Les groupes de défense des droits humains ont condamné le plan, disant qu’il viole les interdictions internationales du recours à la privation de nourriture comme arme et les transferts forcés. Qu’Israël limite volontairement l’entrée de nourriture à Gaza est déjà un élément majeur du cas de génocide contre lui examiné par la cour de justice internationale. Israël dit que les agences humanitaires sont coupables de lenteur d’acheminement et que le Hamas détourne l’aide.
Mais, avec les discussions internationalement médiatisées bloquées depuis juillet sur un accord de retour des otages et Israël menant une nouvelle guerre contre le Hezbollah au Liban , les observateurs disent qu’il semble qu’Israël fasse l’expérience d’un changement de stratégie à Gaza.
“Les projecteurs ne sont plus sur Gaza, même si le gouvernement israélien dit clairement ce qu’il prévoit de faire. La raison en est simple : parce qu’ils ne peuvent pas. Les États Unis, l’ONU, l’UE, qui va les arrêter ? » a dit Diana Buttu, avocate et ancienne négociatrice palestinienne des pourparlers de paix.
Malgré une reprise espérée des discussions sur un cessez-le feu la semaine prochaine, Israël est considéré comme ne voulant qu’une trêve de 12 jours. Des membres supérieurs de la défense israélienne ont récemment dit au quotidien israélien Haaretz que l’objectif plus large du gouvernement était désormais d’annexer de grandes parties du territoire palestinien.
Le plan du général, ou une version de ce plan, contribuerait à cet objectif, bien que Gen Giora Eiland, son principal auteur, ait dit au Guardian qu’il s’opposait à une recolonisation israélienne de la bande de Gaza.
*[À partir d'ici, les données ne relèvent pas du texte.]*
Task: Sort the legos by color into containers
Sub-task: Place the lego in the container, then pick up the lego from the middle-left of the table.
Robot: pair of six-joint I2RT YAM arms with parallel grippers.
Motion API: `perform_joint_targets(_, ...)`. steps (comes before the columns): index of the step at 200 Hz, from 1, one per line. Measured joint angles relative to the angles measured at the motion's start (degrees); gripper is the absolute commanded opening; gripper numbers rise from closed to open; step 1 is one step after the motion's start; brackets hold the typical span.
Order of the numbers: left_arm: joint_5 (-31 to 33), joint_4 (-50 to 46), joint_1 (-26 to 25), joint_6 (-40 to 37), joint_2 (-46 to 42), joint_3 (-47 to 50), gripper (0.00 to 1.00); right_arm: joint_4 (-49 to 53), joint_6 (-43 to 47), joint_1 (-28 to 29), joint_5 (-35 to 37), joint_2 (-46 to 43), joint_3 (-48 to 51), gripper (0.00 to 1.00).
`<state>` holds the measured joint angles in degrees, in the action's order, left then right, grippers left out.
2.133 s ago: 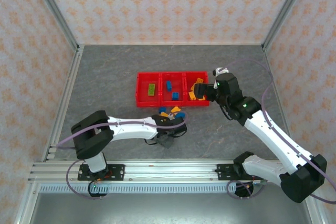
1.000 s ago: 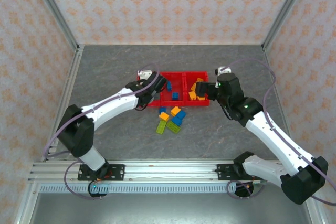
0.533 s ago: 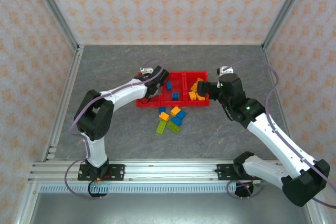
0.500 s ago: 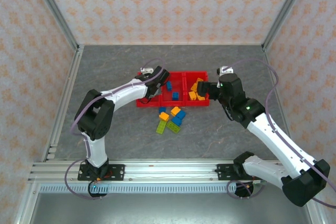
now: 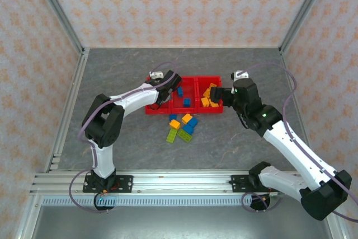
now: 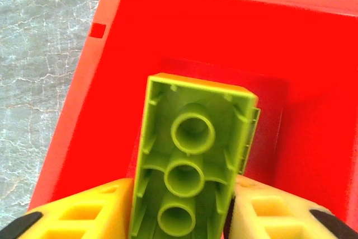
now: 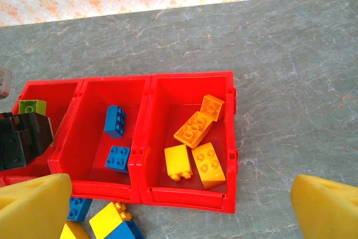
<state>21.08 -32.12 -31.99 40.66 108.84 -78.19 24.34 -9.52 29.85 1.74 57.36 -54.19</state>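
Note:
My left gripper (image 5: pixel 169 85) hangs over the left bin of the red containers (image 5: pixel 184 111). A lime green brick (image 6: pixel 193 172) stands between its yellow fingertips (image 6: pixel 84 211), hollow underside toward the camera. It touches the left pad, and a thin dark gap shows at the right one. My right gripper (image 5: pixel 215 96) is wide open and empty above the right bin (image 7: pixel 230 138), which holds several orange-yellow bricks (image 7: pixel 196 130). Two blue bricks (image 7: pixel 114 120) lie in the middle bin. More legos (image 5: pixel 182 127) lie loose in front of the containers.
The loose pile mixes green, blue and orange-yellow bricks (image 7: pixel 109 219) just before the tray's front wall. Grey table (image 5: pixel 112 76) stretches around the tray. Patterned walls and metal rails enclose the workspace.
My left arm swung from the loose pile up to the left bin with the green brick, and its jaws have begun to part. The right arm has stayed still.

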Motion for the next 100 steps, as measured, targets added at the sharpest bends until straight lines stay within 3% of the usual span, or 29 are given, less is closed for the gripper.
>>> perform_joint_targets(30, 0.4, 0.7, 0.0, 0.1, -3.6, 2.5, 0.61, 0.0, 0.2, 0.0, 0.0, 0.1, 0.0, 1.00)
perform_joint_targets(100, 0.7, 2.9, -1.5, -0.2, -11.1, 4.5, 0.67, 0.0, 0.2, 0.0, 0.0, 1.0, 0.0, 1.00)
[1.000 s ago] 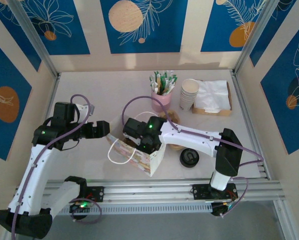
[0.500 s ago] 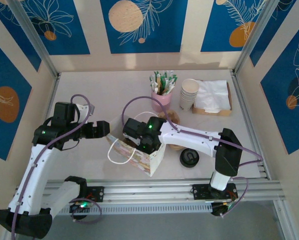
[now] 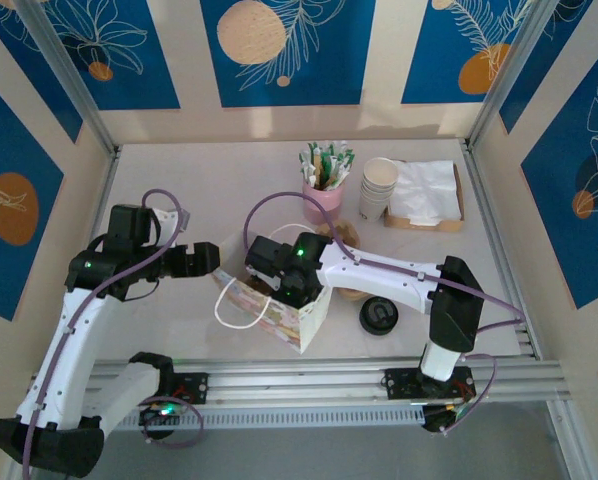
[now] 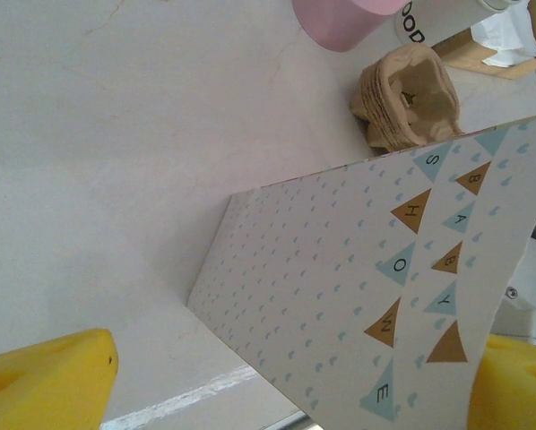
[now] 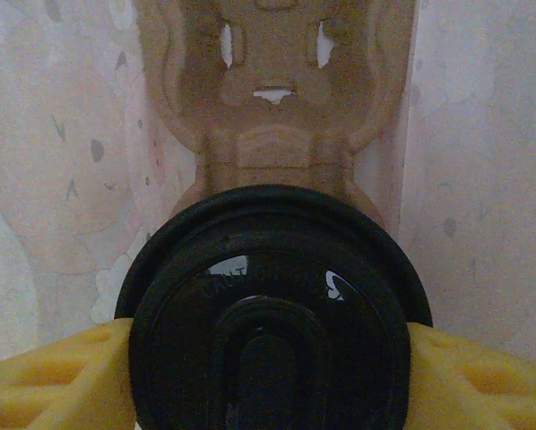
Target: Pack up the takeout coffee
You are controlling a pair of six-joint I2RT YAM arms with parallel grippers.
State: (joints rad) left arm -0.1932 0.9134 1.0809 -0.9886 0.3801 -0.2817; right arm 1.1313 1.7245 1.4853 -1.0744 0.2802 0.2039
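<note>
Nearest, the right gripper [image 5: 268, 381] pinches the takeout coffee [image 5: 266, 305] by its sides inside the bag [image 5: 53, 179]. Raised lettering on the cup's black lid seems to begin "CAUT". The pulp cup tray [image 5: 272, 98] lies beyond it in the bag. The left gripper [image 4: 286, 385] is spread wide beside the bag's outer wall, where pennants spell "BABY" and "SHOWE". Farther off, a white cup [image 4: 411, 22] reads "OOD".

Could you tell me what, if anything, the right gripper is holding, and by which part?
The takeout coffee, clasped on opposite sides at or just under its lid.
</note>
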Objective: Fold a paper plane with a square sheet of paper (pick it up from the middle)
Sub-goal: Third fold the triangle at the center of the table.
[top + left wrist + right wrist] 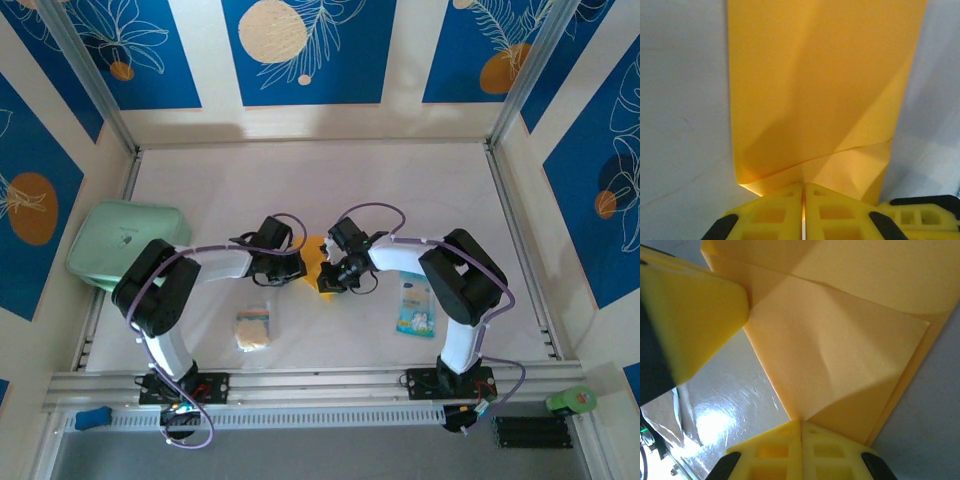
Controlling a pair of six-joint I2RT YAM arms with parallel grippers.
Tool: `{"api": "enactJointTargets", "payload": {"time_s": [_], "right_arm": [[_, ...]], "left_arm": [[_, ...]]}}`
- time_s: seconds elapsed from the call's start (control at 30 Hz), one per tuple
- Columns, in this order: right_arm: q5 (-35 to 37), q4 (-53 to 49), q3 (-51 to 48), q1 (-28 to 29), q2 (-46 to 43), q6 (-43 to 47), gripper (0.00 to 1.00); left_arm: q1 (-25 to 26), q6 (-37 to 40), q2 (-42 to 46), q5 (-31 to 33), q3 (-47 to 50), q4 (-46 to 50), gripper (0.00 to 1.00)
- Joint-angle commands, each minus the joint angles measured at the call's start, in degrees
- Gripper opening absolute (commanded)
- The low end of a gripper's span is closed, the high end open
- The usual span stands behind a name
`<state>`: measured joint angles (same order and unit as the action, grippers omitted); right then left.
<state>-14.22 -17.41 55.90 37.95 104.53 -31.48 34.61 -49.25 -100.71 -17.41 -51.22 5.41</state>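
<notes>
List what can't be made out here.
- Top view: the square sheet of paper is mostly covered by the left gripper and right gripper, so its outline and fold stage are hidden.
- Left wrist view: the sheet's far end is cut off by the top edge.
- Right wrist view: a blurred yellow shape covers one corner.
- Top view: the packet print is too small to read.

Overhead view of table (300, 180); wrist views close on the same paper (815, 90) (850, 350).
</notes>
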Motion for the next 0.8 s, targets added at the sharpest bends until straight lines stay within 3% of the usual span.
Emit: {"api": "enactJointTargets", "payload": {"time_s": [0.0,0.27,0.6,0.77], "right_arm": [[6.0,-7.1,-2.2,-0.5,4.2,0.9,0.01],[6.0,-6.9,-3.1,-0.6,3.8,1.4,0.01],[-1.0,-4.3,1.6,-0.5,-1.6,2.0,0.01],[0.4,-4.1,5.7,0.7,0.8,1.2,0.01]], "left_arm": [[-0.6,-0.9,-1.2,3.1,-1.6,2.5,0.10],[-1.7,-0.7,-2.6,8.2,-1.4,7.8,0.08],[-1.5,-0.9,-4.8,5.6,-0.5,7.8,0.05],[-1.4,-1.0,-4.9,5.5,-0.6,7.8,0.06]]}}
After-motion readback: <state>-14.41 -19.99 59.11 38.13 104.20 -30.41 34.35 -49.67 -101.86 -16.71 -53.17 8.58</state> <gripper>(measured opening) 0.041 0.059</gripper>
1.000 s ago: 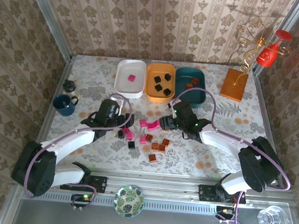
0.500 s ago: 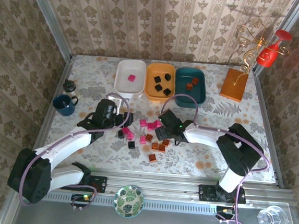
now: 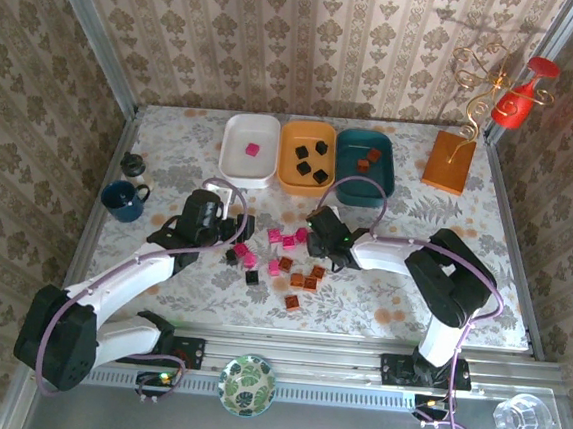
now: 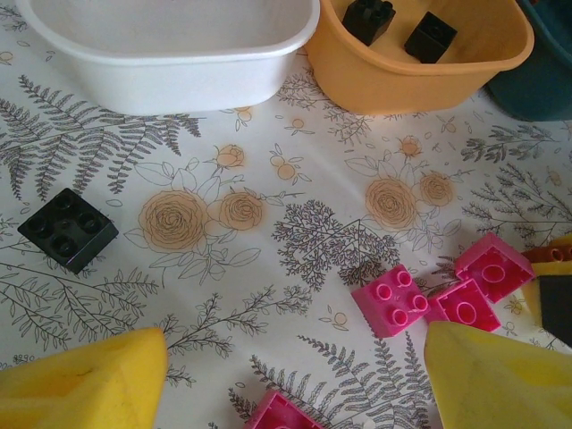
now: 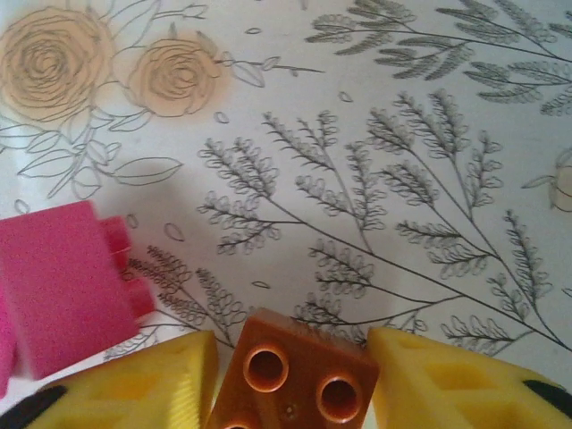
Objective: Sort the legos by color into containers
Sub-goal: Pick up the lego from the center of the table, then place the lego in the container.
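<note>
Magenta, brown-orange and black legos (image 3: 274, 267) lie scattered on the floral table between the arms. The white tray (image 3: 233, 160) holds one pink lego, the orange tray (image 3: 287, 169) several black ones, the teal tray (image 3: 379, 188) two brown ones. My right gripper (image 3: 316, 249) is low at the pile's right side. Its yellow fingers (image 5: 134, 389) press both sides of a brown-orange lego (image 5: 295, 375), with a pink lego (image 5: 63, 286) just to the left. My left gripper (image 4: 295, 375) hangs open over pink legos (image 4: 398, 299); a black lego (image 4: 67, 228) lies to its left.
A dark blue mug (image 3: 124, 200) stands at the left edge, with a small dark jar (image 3: 133, 166) behind it. The orange square stand with gold wire (image 3: 449, 160) and a red glass (image 3: 517, 102) are at the back right. The tray walls (image 4: 170, 80) rise just beyond the left gripper.
My right gripper has swung left from near the teal tray down to the pile and closed round a brown-orange lego. The left arm has barely moved.
</note>
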`<act>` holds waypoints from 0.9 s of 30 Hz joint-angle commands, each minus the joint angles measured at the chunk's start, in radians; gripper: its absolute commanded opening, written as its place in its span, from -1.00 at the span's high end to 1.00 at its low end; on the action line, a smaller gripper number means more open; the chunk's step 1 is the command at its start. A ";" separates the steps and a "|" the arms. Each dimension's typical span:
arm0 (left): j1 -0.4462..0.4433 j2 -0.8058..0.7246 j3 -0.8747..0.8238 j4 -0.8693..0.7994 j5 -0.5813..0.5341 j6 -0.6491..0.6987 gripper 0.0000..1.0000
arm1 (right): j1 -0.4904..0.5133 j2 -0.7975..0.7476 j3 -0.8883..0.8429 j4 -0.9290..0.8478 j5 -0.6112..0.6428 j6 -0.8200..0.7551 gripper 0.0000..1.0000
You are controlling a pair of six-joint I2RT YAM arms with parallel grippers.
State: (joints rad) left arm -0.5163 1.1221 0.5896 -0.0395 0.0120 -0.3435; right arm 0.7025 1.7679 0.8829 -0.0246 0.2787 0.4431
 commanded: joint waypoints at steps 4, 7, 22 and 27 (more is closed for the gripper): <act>0.003 0.001 0.007 -0.012 -0.001 0.021 -0.54 | -0.050 -0.091 -0.029 0.036 0.042 -0.017 0.28; 0.003 -0.009 0.013 -0.028 -0.003 0.023 -0.54 | -0.103 -0.154 -0.009 0.038 0.028 -0.046 0.33; 0.001 -0.068 0.021 -0.040 0.027 -0.005 -0.54 | -0.442 0.078 0.401 0.030 -0.087 -0.054 0.34; -0.012 -0.061 0.035 -0.036 0.057 -0.018 -0.54 | -0.481 0.264 0.616 -0.035 -0.145 -0.023 0.33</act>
State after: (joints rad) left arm -0.5186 1.0752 0.5900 -0.0677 0.0387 -0.3447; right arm 0.2306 1.9678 1.4101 -0.0010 0.1886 0.3973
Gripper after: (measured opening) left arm 0.772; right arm 0.344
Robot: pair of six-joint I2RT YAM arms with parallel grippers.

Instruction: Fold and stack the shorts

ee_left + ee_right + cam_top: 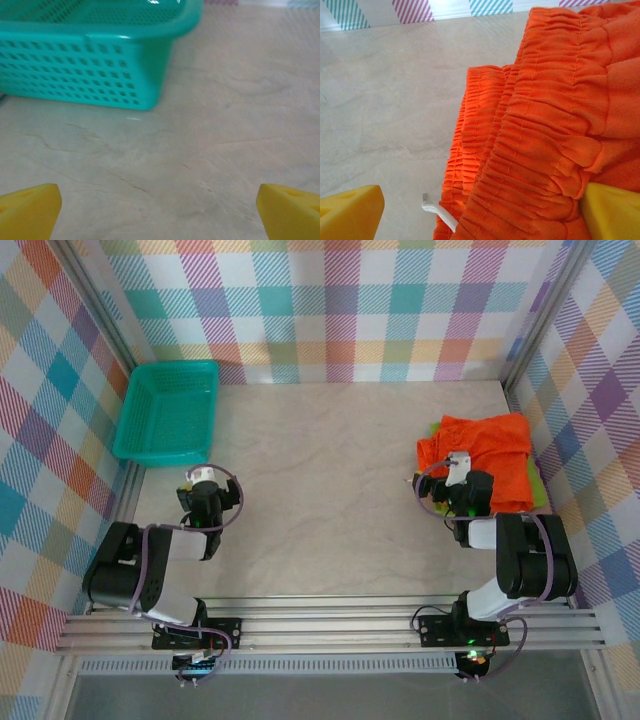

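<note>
The orange shorts lie folded at the right of the table, on top of a pile. A strip of the lime green shorts shows under their right edge; the pink pair is hidden. My right gripper hovers open over the pile's near left corner. In the right wrist view its yellow fingertips stand wide apart above the orange shorts' gathered waistband, and a white drawstring end pokes out. My left gripper is open over bare table, holding nothing.
A teal mesh basket sits at the back left, close ahead of the left gripper and seen as a perforated wall. Checked walls enclose the table on three sides. A metal rail runs along the near edge.
</note>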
« La raison pour laquelle nous avons réussi à passer un accord sur les otages en novembre, est que deux camions d’aide allaient à Gaza quotidiennement et que le Hamas était désespéré » a-t-il dit. « L’idée qu’il y a une manière propre de combattre sans tuer des civils dans la guerre moderne est naïve… Beaucoup plus de Palestiniens et beaucoup plus d’Israéliens mourront s’il n’est pas mis fin à la guerre le plus vite possible ».
Michael Milstein, un expert sur le Hamas et chef des études sur la Palestine à l’Université de Tel Aviv a dit penser que le plan du général ne favoriserait pas les deux objectifs militaires déclarés d’Israël à Gaza – la défaite du Hamas et le retour des otages.
« Après une année de combats et même si [Yahya] Sinwar n’est plus là, nous devrions réaliser maintenant que même si nous occupons toute la bande de Gaza, le Hamas ne cessera pas de se battre », a-t-il dit en se référant au meurtre récent du dirigeant du groupe à Gaza.
Il n’y a pas de bonne option pour Israël à Gaza, mais je crains que celle-là ne soit encore plus dommageable à l’image Israël. Beaucoup de gens en Israël ne comprennent pas que le reste du monde ne voit pas ce qui arrive à Gaza comme une guerre juste. En soi, c’est un gros problème stratégique.